煙草の匂いが染みついた手をつかむ。男は機嫌が悪そうな顔で振り返った。
「いやちょっとすみませんけど、今、うちの猫の話した?」
聞き間違いかなあ、いやいや悪意まみれの声音を聞き間違えるほど私の耳はポンコツじゃない。
「あ?」
「ごめん唐突だったよね。もっかい言うわ。うちの可愛くてたまらない猫ちゃんたちのお話をしましたかって訊いてるんだけどどう?」
「……ああ、したぜ。ドジった上司の巻き添え食ってずたぼろになっちまった仔猫ちゃんの話だろ?」
仔猫ちゃん。仔猫ちゃんね。
可愛い言い方だし私もよく使う表現だ。はわわかぁいいよぉ食べちゃいたいなぁお持ち帰りぃ、なんて頭の中が雛見沢の夕焼けでいっぱいになることもままある。
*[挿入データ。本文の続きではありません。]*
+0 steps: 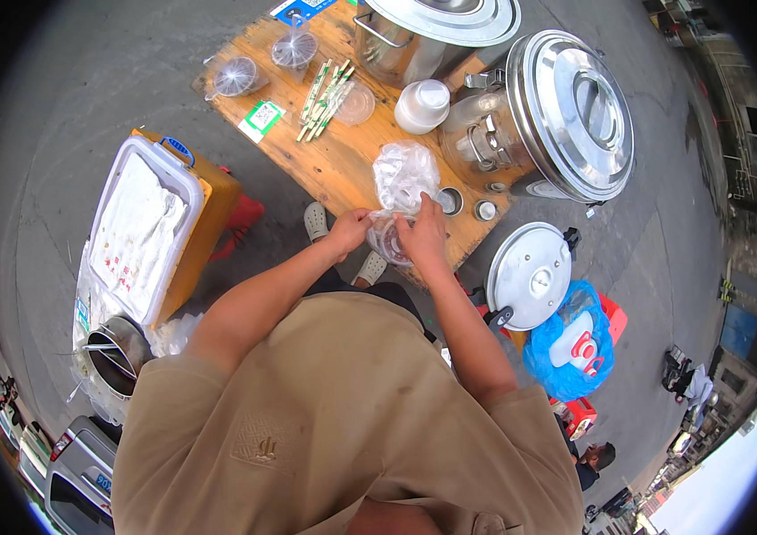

しかし不思議なことに今は聞くたびに頭の芯が冷えていく気がする。
「計画が上手くいって嬉しくなっちゃって、こんな所まで追いかけて自慢話でもおしゃべりに来たのかな?」
「癇に障る言い方しやがるな。だったらどうするよ?ボスに言いつけるか?お涙頂戴の寝物語だ」
これがラップバトルだったらオメーは初戦で脱落だ。どうせ挑発するなら見せてみろよお前のリリック。私は使うぞ最強の権力。
私の握力は運動場の鉄棒で懸垂もできない数値だが、片手を大きく振りかぶることくらいはできる。
言うてド素人のビンタなんざお遊びみたいなものなのは百も承知なので、あっけなく避けられた手のひらは無視して高いヒールで相手の足を思いっきり踏んだ。たぶんだけど私が今日6センチのヒールを履いてたのはこの瞬間の為だわ。人生ってあとから思えば何だって伏線になりうるわよね。きっといつか今朝目玉焼きを焼くのに失敗してフライパンが黄身で焦げ付いた悲劇もなんやかんやで超絶デカいエピソードに繋がったりするんでしょ。知らんけど。
つぶれた悲鳴を上げた男から素早く離れがてら、ちょっと手を伸ばして髪の毛をいただく。ノーモア暴力。ノーモアDNA泥棒。だってこいつ名乗らへんねんもん!私の名前と立ち位置とにゃんこちゃんのことは知ってるくせにこいつひと言たりとも自分の話せんねんもん!気になるだろ!!仲良しの違法科捜研に流してデータベースに検索かけるぞ!!
「何処の誰かは知らないけれど」
誰もが知ってる謎の人、じゃあなくて。
ハンドバッグを抱えなおして逃走準備。
「お望みどおり、ボスの耳元で甘く囁かせてもらうね!人生おつかれ!」
アディオス!!

死の追いかけっこでも始まるかと思ったが、どうやら足へのダメージが大きすぎて動けなかったらしい。
追手はなく、念のため頼んだ迎えでも「不審な影はない」と太鼓判をいただけた。謎の高性能索敵能力を持つリゾットたんのこと、好きだよ。